> **Directions**: From the line that holds "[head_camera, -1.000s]" to the last line below, retype everything exactly and nothing else; omit pictures.

> **Given material**:

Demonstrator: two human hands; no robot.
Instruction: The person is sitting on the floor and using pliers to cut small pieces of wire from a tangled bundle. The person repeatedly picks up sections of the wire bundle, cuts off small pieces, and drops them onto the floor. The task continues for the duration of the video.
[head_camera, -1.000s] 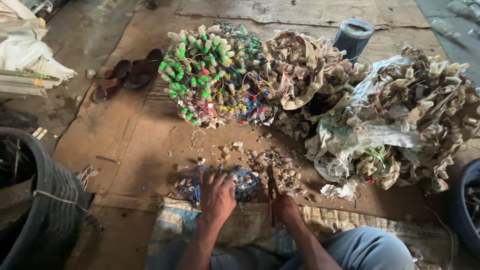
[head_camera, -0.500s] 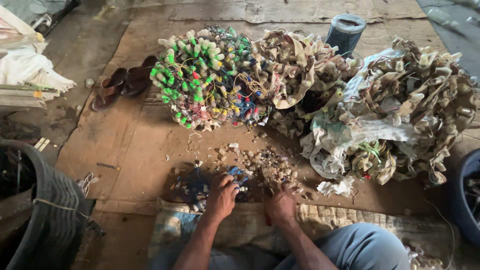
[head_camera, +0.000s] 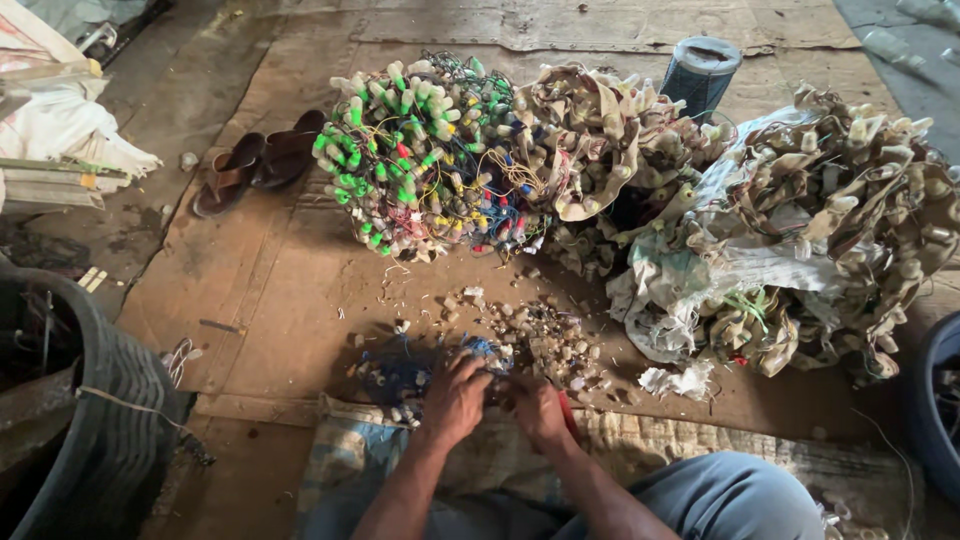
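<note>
My left hand grips the near edge of a small tangle of blue wires with little sockets lying on the brown mat. My right hand is closed right beside it, knuckles nearly touching, and holds a thin red-handled tool that pokes out along my wrist. The tool's tip is hidden under my fingers. A scatter of small cut pale pieces lies just beyond both hands.
Farther away sit a green and multicolour wired socket bundle, a beige bundle and a big beige heap on a white sack. A dark cylinder, sandals, a black tub and a blue tub ring the mat.
My right hand has moved left and closed in against my left hand at the blue wire tangle. The tool no longer stands upright. The view has shifted slightly.
</note>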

> **Result of this task**:
[head_camera, -1.000s] 
[head_camera, -0.500s] 
[head_camera, +0.000s] 
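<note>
My left hand grips the near edge of a small tangle of blue wires with little sockets lying on the brown mat. My right hand is closed right beside it, knuckles nearly touching, and holds a thin red-handled tool that pokes out along my wrist. The tool's tip is hidden under my fingers. A scatter of small cut pale pieces lies just beyond both hands.
Farther away sit a green and multicolour wired socket bundle, a beige bundle and a big beige heap on a white sack. A dark cylinder, sandals, a black tub and a blue tub ring the mat.
My right hand has moved left and closed in against my left hand at the blue wire tangle. The tool no longer stands upright. The view has shifted slightly.
</note>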

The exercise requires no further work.